About this exercise
Locate, in the data below, the line that contains "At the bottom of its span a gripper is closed" and the line that contains "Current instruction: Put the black"; reproduce exactly those two lines and every line between them, nothing more.

Recorded data
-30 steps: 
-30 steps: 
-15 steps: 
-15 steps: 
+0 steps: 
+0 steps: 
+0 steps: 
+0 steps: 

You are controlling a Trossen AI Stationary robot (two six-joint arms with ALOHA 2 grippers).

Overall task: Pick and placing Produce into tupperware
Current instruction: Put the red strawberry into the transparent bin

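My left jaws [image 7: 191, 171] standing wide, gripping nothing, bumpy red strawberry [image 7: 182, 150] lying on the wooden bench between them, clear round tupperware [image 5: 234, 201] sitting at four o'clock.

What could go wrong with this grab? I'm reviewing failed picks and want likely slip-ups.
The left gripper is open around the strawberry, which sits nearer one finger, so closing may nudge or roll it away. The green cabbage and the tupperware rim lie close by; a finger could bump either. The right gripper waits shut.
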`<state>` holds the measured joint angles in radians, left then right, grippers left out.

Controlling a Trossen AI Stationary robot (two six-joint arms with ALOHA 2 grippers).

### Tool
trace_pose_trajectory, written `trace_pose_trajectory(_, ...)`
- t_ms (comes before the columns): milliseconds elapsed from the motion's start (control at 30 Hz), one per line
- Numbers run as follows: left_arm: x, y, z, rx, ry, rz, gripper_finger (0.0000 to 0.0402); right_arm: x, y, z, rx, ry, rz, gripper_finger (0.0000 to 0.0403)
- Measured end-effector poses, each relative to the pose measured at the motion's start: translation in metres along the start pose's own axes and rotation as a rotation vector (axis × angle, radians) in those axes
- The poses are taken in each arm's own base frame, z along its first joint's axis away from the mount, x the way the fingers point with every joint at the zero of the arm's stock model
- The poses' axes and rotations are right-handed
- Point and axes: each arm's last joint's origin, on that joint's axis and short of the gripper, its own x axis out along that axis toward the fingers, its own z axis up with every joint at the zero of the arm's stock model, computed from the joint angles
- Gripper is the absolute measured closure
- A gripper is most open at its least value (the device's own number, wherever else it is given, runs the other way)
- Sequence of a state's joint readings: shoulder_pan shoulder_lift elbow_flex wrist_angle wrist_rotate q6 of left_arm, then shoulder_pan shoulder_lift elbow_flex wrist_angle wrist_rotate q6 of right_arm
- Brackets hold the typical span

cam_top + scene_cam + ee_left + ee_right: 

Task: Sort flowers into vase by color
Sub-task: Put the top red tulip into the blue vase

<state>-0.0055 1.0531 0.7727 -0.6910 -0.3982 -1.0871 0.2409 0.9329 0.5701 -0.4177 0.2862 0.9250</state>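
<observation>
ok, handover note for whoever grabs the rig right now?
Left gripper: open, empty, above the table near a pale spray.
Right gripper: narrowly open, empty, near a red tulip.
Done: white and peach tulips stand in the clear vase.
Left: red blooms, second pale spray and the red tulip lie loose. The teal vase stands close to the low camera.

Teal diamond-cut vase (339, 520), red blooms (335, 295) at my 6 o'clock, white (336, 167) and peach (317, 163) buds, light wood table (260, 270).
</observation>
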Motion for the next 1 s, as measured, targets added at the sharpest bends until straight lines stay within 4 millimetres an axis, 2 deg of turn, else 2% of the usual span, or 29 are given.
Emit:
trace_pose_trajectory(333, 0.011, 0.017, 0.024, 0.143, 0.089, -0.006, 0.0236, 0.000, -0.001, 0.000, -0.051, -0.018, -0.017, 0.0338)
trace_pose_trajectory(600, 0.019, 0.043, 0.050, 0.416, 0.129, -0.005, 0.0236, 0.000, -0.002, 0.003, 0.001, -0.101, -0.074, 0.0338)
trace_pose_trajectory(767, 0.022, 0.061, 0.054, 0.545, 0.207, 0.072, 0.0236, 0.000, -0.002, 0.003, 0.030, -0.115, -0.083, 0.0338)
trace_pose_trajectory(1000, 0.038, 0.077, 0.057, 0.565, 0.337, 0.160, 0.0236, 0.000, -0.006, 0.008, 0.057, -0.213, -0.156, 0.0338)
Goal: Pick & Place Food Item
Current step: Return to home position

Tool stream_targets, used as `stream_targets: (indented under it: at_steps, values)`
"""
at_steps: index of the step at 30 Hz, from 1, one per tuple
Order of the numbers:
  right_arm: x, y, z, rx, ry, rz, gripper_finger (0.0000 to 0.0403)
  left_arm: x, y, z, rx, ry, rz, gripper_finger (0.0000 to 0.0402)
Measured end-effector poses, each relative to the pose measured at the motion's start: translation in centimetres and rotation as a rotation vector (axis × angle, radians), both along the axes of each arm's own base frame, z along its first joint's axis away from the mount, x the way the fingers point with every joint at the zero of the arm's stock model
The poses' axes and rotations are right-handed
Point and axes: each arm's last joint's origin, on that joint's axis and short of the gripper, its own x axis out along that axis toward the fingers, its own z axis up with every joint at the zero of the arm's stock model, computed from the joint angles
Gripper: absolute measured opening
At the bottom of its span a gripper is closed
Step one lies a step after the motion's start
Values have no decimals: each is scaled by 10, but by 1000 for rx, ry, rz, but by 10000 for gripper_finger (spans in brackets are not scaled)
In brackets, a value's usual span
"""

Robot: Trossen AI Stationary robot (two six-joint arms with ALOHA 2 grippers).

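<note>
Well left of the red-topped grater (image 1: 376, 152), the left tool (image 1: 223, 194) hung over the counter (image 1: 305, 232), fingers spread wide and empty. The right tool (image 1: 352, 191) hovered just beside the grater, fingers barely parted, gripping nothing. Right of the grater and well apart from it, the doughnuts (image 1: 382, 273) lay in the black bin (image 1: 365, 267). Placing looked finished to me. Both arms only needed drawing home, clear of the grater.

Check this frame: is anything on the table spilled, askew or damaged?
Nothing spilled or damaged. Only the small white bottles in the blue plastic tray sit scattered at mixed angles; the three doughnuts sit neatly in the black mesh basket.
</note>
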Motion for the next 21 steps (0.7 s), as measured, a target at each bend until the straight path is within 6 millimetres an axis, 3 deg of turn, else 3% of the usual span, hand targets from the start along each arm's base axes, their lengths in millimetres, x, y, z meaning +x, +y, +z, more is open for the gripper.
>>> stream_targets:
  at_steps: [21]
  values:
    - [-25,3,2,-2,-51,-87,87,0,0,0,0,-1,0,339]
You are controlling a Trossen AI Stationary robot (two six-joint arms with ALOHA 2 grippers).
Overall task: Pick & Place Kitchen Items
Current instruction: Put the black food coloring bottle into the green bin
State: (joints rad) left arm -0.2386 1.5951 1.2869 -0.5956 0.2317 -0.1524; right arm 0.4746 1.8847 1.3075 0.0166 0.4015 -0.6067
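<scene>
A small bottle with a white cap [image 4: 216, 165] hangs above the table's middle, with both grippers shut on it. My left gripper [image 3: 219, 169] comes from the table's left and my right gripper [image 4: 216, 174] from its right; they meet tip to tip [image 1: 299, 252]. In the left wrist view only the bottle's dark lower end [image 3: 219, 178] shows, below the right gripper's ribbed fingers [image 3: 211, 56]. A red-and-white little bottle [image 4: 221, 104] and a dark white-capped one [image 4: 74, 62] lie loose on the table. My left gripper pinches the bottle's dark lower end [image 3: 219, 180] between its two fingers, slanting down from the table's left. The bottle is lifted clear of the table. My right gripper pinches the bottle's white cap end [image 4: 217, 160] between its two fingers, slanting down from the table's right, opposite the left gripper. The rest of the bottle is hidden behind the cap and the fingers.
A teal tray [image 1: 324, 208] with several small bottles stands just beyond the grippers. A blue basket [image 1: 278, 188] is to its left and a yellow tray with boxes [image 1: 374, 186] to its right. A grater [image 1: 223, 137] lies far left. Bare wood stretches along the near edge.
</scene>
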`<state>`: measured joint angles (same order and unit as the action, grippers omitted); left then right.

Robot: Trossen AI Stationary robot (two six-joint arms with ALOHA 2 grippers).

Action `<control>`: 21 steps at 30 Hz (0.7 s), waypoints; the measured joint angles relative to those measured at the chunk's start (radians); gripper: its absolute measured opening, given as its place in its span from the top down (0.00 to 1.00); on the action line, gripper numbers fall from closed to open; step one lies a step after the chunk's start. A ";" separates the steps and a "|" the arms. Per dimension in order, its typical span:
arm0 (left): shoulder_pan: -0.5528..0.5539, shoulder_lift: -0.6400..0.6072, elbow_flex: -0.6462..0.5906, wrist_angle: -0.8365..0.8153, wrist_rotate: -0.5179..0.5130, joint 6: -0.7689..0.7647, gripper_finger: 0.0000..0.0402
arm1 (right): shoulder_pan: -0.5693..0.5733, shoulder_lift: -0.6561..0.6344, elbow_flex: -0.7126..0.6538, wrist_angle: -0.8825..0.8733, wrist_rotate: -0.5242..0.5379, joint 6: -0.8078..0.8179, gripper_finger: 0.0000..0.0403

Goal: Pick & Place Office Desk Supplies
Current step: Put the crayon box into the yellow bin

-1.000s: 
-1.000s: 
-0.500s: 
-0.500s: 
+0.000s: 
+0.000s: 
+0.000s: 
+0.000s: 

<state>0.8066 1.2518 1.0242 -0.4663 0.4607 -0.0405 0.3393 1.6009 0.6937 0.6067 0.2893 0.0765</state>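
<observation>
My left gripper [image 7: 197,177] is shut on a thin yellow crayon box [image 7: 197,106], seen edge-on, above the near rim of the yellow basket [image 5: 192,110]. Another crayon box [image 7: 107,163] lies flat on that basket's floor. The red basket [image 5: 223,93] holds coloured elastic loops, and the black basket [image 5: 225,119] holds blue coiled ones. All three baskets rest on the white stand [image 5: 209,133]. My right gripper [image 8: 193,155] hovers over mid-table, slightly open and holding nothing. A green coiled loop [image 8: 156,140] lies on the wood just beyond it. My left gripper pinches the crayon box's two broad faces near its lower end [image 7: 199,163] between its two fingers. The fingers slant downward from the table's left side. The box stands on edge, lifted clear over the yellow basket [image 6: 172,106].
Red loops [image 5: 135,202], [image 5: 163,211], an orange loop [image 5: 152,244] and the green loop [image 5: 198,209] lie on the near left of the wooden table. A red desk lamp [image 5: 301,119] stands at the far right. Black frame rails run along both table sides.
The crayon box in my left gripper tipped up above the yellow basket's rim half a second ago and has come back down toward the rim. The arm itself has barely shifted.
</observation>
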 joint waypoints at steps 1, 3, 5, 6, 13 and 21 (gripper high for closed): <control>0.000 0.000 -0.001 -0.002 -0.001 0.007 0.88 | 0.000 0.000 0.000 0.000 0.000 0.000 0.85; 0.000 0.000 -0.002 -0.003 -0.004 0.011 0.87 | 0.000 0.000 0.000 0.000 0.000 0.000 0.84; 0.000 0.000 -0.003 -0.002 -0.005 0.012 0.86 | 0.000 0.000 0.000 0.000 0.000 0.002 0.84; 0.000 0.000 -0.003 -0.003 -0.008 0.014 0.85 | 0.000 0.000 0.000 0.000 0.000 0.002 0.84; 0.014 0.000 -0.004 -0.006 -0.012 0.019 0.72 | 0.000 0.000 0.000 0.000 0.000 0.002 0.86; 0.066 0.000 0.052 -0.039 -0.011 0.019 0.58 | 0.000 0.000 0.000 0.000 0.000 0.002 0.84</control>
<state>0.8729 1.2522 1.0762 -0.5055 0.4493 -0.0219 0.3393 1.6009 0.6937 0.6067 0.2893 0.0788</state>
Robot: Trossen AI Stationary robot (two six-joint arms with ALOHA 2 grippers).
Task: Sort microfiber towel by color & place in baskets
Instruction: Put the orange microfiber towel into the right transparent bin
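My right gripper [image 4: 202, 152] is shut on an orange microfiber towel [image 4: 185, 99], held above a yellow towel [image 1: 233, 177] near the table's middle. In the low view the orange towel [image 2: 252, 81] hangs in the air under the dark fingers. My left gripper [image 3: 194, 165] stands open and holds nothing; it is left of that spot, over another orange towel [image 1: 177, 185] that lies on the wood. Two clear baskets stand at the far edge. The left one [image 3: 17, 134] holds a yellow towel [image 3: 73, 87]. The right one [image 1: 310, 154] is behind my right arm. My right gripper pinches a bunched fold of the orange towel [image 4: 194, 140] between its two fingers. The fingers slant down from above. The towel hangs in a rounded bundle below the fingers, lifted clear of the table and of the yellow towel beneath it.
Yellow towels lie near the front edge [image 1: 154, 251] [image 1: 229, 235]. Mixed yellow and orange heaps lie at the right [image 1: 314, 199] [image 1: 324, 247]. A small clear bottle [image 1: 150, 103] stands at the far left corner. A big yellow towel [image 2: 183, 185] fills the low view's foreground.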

Output for this exercise
At the bottom of its span a gripper is closed
Step one lies a step after the motion's start
Values have no decimals: each is scaled by 10, but by 1000 for rx, ry, rz, but by 10000 for gripper_finger (spans in brackets are not scaled)
In brackets, a value's usual span
"""

Robot: Trossen AI Stationary robot (two six-joint arms with ALOHA 2 grippers).

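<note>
Well left of the red-topped grater (image 1: 376, 152), the left tool (image 1: 223, 194) hung over the counter (image 1: 305, 232), fingers spread wide and empty. The right tool (image 1: 352, 191) hovered just beside the grater, fingers barely parted, gripping nothing. Right of the grater and well apart from it, the doughnuts (image 1: 382, 273) lay in the black bin (image 1: 365, 267). Placing looked finished to me. Both arms only needed drawing home, clear of the grater.

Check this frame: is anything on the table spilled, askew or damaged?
Nothing spilled or damaged. Only the small white bottles in the blue plastic tray sit scattered at mixed angles; the three doughnuts sit neatly in the black mesh basket.
</note>
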Motion for the next 21 steps (0.7 s), as measured, a target at each bend until the straight path is within 6 millimetres an axis, 3 deg of turn, else 3% of the usual span, hand targets from the start along each arm's base axes, their lengths in millimetres, x, y, z meaning +x, +y, +z, more is open for the gripper.
>>> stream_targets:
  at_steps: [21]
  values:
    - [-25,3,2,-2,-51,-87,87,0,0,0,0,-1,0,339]
You are controlling a Trossen AI Stationary robot (two six-joint arms with ALOHA 2 grippers).
Overall task: Pick & Place Kitchen Items
Current instruction: Put the black food coloring bottle into the green bin

No more output will be given.